Quote each line of the material verbatim, without the pictures.
┌──
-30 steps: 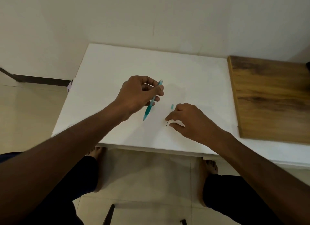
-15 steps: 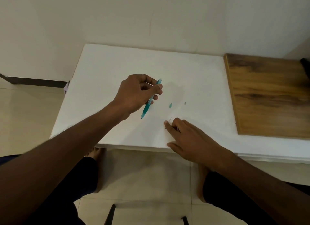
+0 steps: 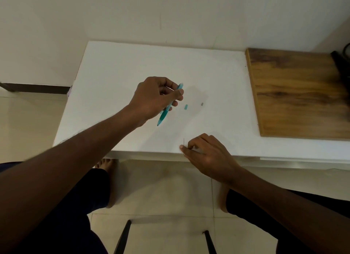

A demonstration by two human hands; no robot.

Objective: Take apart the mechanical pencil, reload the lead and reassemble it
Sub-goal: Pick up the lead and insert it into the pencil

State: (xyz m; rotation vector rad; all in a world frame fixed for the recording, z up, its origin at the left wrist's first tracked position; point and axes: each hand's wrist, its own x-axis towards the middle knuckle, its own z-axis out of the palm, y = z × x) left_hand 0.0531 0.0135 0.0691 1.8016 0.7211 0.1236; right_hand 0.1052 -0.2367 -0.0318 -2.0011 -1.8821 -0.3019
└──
#### [Solution for this task]
-30 steps: 
-15 steps: 
+0 steps: 

A demonstration by two human hands; no robot.

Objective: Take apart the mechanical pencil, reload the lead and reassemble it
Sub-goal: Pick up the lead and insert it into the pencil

State: (xyz m; rotation vector rad; all in a world frame fixed for the recording, z up, its origin at the left wrist's first tracked position; point and axes: each hand's wrist, its own x-axis towards the middle knuckle, its own z-axis out of the palm, y = z × x) left_hand 0.0531 0.0135 0.0691 1.8016 0.7211 0.1236; right_hand 0.1052 -0.2367 -0.0318 -2.0011 -1.8821 -0.3019

Now the output is complete.